From manual workflows to intelligent operations
As technology adoption increases, the nature of real estate roles is evolving. Tasks once considered core responsibilities are becoming automated, while new competencies are emerging.Many traditional workflows are likely to become redundant or highly automated. However, this shift does not necessarily reduce the overall complexity of the industry; instead, it redirects focus towards higher-value analytical and strategic functions.
Modern decision-making increasingly requires professionals to interpret multi-layered datasets, evaluate evolving end-user expectations, and respond to rapid shifts in market demand. In this context, the pace of execution has become a defining factor.
AI is accelerating these processes by enabling faster data interpretation and modelling, allowing professionals to operate at greater speed and scale rather than replacing them. Industry leaders compare this transformation to adding an additional resource capable of sustaining continuous performance under demanding timelines.
This operational shift is also redefining workforce expectations and talent requirements, placing greater emphasis on cross-functional capabilities, digital literacy, and collaborative decision-making.
Aligning leadership vision with operational reality
Technological capability alone does not guarantee successful transformation. Integrating AI into existing workflows requires not only technical capability but also leadership clarity.Organisations often adopt technology without fully defining their long-term objectives, which can create fragmentation between leadership vision, operational execution, and end-user expectations.

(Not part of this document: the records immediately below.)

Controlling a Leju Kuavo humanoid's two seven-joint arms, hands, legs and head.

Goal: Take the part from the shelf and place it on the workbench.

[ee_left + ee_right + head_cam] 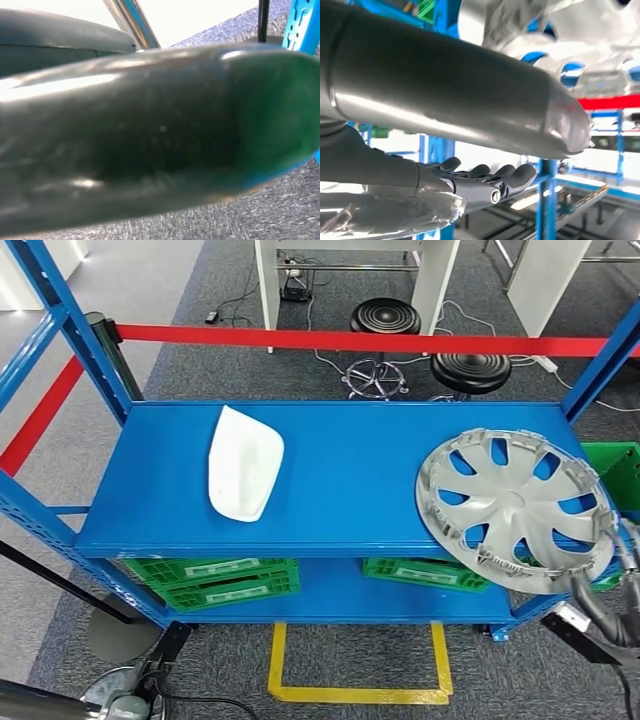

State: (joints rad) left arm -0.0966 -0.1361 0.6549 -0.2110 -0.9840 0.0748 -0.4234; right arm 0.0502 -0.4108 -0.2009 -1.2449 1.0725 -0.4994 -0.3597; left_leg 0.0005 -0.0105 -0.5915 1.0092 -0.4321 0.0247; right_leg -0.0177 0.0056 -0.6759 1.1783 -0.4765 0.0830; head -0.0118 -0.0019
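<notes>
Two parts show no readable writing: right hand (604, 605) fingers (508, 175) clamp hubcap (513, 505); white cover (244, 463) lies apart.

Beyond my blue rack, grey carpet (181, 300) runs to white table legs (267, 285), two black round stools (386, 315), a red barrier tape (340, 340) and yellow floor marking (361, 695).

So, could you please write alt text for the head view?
A silver hubcap overhangs the right front edge of a blue shelf, with the robot's right hand at its lower right rim. A white part lies on the shelf's left; green crates sit below.
</notes>
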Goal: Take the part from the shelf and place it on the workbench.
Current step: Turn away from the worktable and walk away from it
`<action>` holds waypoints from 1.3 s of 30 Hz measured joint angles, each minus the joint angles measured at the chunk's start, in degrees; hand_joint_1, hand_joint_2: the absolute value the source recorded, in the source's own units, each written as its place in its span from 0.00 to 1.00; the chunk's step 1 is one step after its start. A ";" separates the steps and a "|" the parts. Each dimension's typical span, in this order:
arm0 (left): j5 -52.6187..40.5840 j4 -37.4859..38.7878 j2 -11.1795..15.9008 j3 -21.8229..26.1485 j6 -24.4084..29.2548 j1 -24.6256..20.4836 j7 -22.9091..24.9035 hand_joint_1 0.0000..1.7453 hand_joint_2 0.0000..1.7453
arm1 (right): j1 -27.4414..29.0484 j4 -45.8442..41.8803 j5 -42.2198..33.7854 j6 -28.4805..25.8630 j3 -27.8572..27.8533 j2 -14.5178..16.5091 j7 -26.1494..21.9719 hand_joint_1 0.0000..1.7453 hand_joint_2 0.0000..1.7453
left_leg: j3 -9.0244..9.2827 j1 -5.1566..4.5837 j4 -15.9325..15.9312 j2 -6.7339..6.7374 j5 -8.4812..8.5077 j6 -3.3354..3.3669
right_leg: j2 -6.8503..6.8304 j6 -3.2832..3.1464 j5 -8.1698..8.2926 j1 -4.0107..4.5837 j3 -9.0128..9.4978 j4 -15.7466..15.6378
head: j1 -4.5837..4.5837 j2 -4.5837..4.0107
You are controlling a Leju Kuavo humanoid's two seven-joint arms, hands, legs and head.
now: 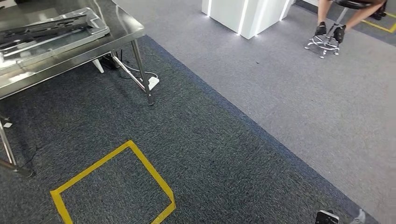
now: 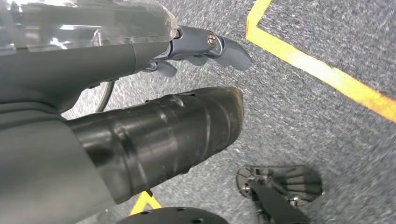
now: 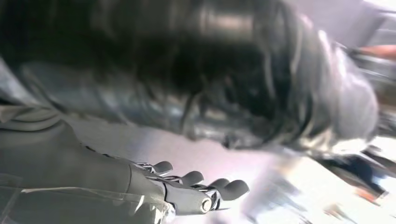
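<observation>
Yellow tape [image 1: 116,182] marks a square outline on the dark carpet [image 1: 210,154] right below my head camera. Beyond that square and off to its left stands a steel workbench [image 1: 70,58], and on its top lies a long dark metal part [image 1: 42,30] resting in a shallow silver tray [image 1: 95,25]. Under the workbench, near its right leg, a white power strip [image 1: 153,82] sits on the floor. Far past the workbench, a white counter [image 1: 247,14] stands on lighter grey carpet [image 1: 303,102], and a seated person's legs [image 1: 327,18] show on a wheeled stool [image 1: 324,43].

My left hand [image 2: 196,46] hangs over the carpet close to a strip of the yellow tape, its thumb [image 2: 163,135] and fingers [image 2: 229,51] extended with nothing between them.

My right hand [image 3: 187,186] shows in a badly blurred wrist picture; its dark fingers [image 3: 224,189] curl slightly, apart from the thumb [image 3: 299,88], holding nothing I can make out.
</observation>
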 joint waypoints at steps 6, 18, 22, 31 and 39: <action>0.04 0.00 -0.01 0.24 0.01 -0.06 0.03 0.00 0.00 | -3.81 14.11 -0.22 3.66 -13.71 -0.76 -2.46 0.00 0.00 | 0.75 -0.45 0.21 3.72 -0.95 -0.93 | -4.04 -0.78 6.48 0.21 8.09 -14.16 | -0.01 0.00; 1.13 0.00 -0.07 1.37 0.81 -0.23 0.14 0.00 0.00 | -8.36 26.71 10.80 -5.87 -24.54 -1.27 1.48 0.00 0.00 | -2.51 -0.07 10.09 0.14 -7.96 -2.88 | -0.67 -3.21 7.13 0.19 8.78 -16.15 | -0.11 0.00; 1.51 0.00 -0.07 2.37 1.03 0.18 0.89 0.00 0.00 | -11.17 33.34 30.46 -7.14 -39.41 -0.48 12.47 0.00 0.00 | -3.18 0.04 9.73 -2.62 -5.31 -2.68 | 2.90 -3.03 6.87 0.39 8.81 -15.57 | -0.11 0.00; 1.14 0.00 -0.15 3.23 1.84 0.13 1.12 0.00 0.00 | -13.52 44.21 61.20 -7.37 -54.93 0.83 28.32 0.00 0.00 | 0.47 0.03 0.24 -0.87 -0.31 -0.18 | 0.59 -0.85 1.48 0.43 3.49 -5.38 | 0.14 0.00; 0.10 0.00 -0.16 3.27 1.78 -0.08 1.13 0.00 0.00 | -14.95 54.50 61.58 -7.42 -55.48 -0.31 22.65 0.00 0.00 | 1.38 -0.57 0.35 4.49 -1.44 -1.12 | -4.25 -1.44 6.03 0.69 9.05 -14.47 | 0.10 0.00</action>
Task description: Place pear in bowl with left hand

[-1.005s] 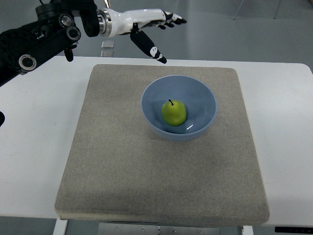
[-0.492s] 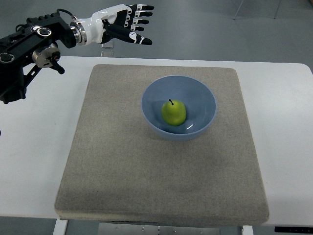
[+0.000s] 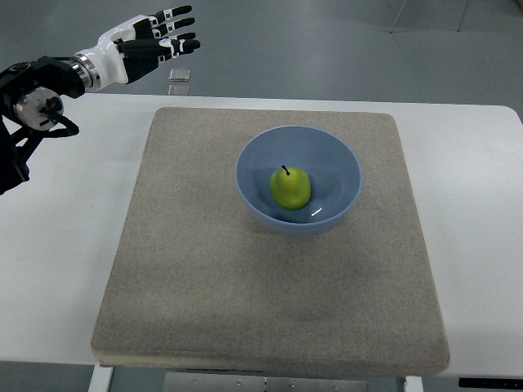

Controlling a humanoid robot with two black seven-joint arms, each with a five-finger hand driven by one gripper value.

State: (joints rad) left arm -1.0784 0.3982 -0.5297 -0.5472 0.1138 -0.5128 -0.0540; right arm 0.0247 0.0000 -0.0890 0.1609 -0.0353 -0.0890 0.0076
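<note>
One pear (image 3: pixel 290 188), green, sits inside the bowl. One bowl (image 3: pixel 256 155), blue, stands on the mat, a little toward its far right part. One mat (image 3: pixel 196 278), grey, covers most of the table. One table (image 3: pixel 57 245), white, lies under the mat. One robot hand (image 3: pixel 145 47) shows, past the mat's far left corner. One small square object (image 3: pixel 180 74) lies on the floor beyond the mat's far edge.

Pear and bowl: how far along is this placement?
Done, it seems: the pear sits upright inside the blue bowl on the mat. In hand: nothing; the left hand is open and empty, off past the table's far left corner. Left: seemingly nothing beyond parking the arm.
</note>
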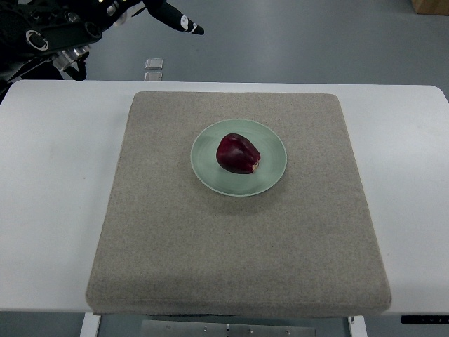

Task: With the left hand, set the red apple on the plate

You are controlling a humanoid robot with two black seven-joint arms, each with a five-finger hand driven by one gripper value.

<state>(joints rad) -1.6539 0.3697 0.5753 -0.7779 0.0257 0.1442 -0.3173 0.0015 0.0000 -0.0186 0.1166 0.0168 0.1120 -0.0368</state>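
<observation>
A: Where's the red apple [238,154]?
B: On the plate [270,177], near centre, so it won't roll. Your left hand [105,21] is up top-left, fingers apart, empty, clear of it.

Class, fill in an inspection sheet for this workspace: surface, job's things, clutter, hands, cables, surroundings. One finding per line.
Surface: white table with a grey felt mat laid on it.
Job's things: red apple resting on the pale green plate, near the mat's middle.
Clutter: nothing seen.
Hands: left hand at the top left, beyond the table's far edge, fingers extended, holding nothing; right hand not in view.
Cables: nothing seen.
Surroundings: grey floor; small clear object on it beyond the table; brown box corner top right.
</observation>
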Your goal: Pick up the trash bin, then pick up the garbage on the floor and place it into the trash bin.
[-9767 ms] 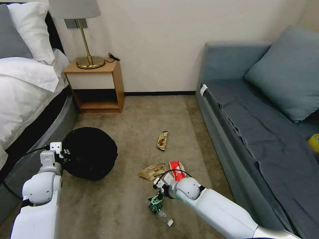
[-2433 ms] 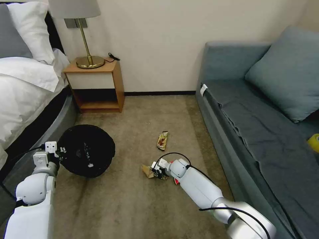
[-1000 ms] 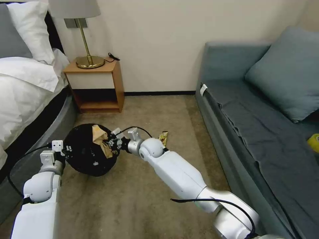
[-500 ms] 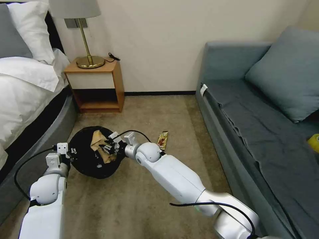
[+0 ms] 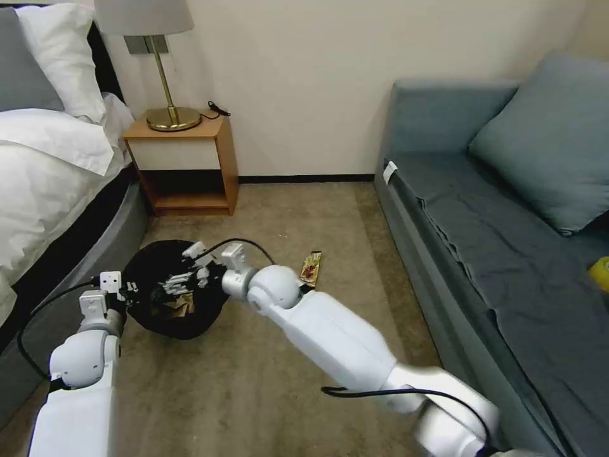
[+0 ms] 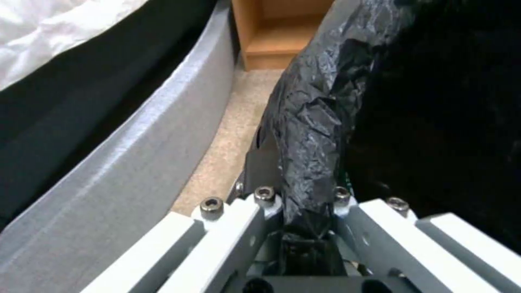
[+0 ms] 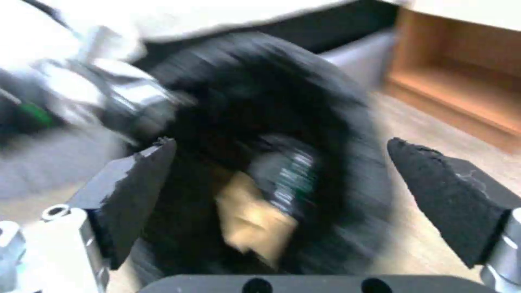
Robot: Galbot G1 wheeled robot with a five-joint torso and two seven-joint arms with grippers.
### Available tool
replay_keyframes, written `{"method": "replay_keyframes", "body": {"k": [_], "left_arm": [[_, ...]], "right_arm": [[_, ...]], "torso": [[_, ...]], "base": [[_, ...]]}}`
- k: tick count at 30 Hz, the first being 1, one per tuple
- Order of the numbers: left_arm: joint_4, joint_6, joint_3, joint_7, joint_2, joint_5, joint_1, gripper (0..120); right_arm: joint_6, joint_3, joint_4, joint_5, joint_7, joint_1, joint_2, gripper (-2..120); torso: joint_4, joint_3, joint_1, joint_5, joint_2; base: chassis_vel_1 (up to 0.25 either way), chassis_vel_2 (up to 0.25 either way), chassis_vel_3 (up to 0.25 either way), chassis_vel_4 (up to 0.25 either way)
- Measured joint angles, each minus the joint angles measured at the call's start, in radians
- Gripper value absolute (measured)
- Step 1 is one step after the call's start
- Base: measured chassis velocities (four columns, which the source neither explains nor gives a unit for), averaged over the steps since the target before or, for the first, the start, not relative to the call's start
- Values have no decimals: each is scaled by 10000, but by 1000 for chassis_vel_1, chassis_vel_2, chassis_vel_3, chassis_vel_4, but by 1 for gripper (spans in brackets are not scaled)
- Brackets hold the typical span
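Dropped from the wide right tool (image 7: 282, 187), paper wrapper (image 7: 252, 221) now lies inside trash bin (image 5: 166, 317), left tool (image 6: 301, 203) gripping its rim

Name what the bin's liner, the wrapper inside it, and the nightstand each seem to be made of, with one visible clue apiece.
Bin liner: thin black plastic film, likely; it crinkles and glints, pinched in the left tool.
Wrapper in the bin: looks like matte tan paper, creased, below the open right tool.
Nightstand: wood or wood-look laminate; warm grain-toned panels, pale front.
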Motion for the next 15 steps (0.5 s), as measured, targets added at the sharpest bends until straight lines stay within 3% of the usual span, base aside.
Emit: {"method": "replay_keyframes", "body": {"k": [9,15], "left_arm": [[-12,-180,-14,8,-241,16,0,1],[27,-316,1,30,-321,107,32,1]], "right_arm": [[28,827,-553,-665,598,-580,-1411,100],[-136,1193,-937,-1157,1017,-997,-1743,100]], "torso": [[1,0,0,3,0],[0,0,0,1,0]], "base": [[0,0,0,0],[0,0,0,0]]}}
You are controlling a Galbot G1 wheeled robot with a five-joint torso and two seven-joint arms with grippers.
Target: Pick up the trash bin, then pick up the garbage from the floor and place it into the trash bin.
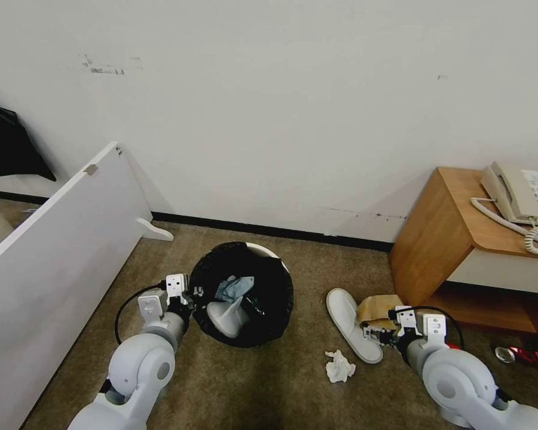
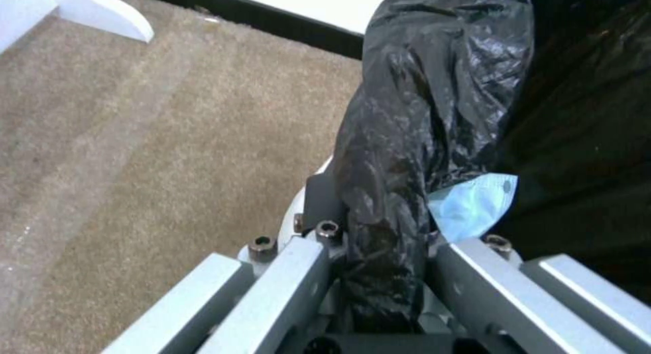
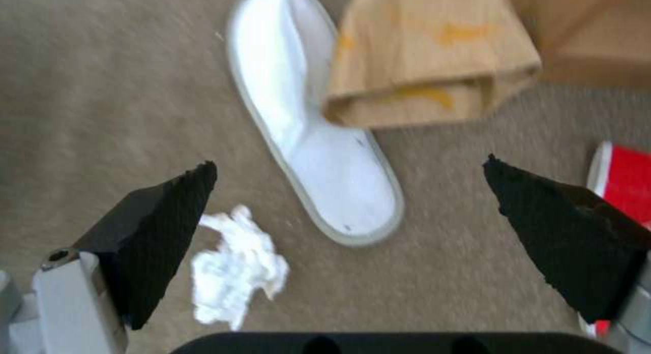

Leadership teams must articulate clear goals, while operational teams must develop systems capable of delivering consistent outcomes. At the same time, end users must understand the value created through technological integration.
Without this alignment, organisations risk implementing tools that fail to deliver meaningful improvements. The transition to technology-enabled decision-making must therefore be guided by strategic intent rather than short-term experimentation.
Building confidence in AI adoption
Even with strong alignment, adoption ultimately depends on trust. While AI systems continue to improve, confidence in automated decision-making remains cautious.Many professionals still prefer to manually verify outputs, particularly in high-stakes processes such as compliance and documentation review. This cautious approach reflects a broader industry mindset shaped by risk management and regulatory responsibility.
Over time, generational change is expected to gradually influence this dynamic. As younger professionals enter the workforce with greater exposure to digital tools, confidence in AI-enabled workflows is expected to increase.
At the same time, the industry recognises that complete reliance on automation is unlikely in the near term. Human oversight will remain essential, particularly in areas requiring contextual judgement or legal validation.
The future of decision-making in real estate
Looking ahead, real estate decision-making will be shaped not by technology alone, but by how effectively it is integrated with leadership capability.AI is expected to expand its role across the sector, enabling faster analysis, more accurate forecasting, and greater operational efficiency. Its greatest value, however, lies in strengthening leadership judgement rather than replacing it.
In this context, competitive advantage will depend on the ability to align technical capability with human expertise.
Organisations that achieve this balance will be better positioned to manage complexity, respond to disruption, and capture emerging opportunities in an increasingly data-driven environment.
These insights were shared during the GRI Women's Gathering India 2026 roundtable, moderated by Ramita Arora (Cushman & Wakefield) and featuring participation from Ranjeetha Raja (Broadridge Financial Solutions Private Limited, Samhita R (Resilience 360), Shaifali Singh (DivyaSree), and Vidyavathi Kowshik (Kayara Legal).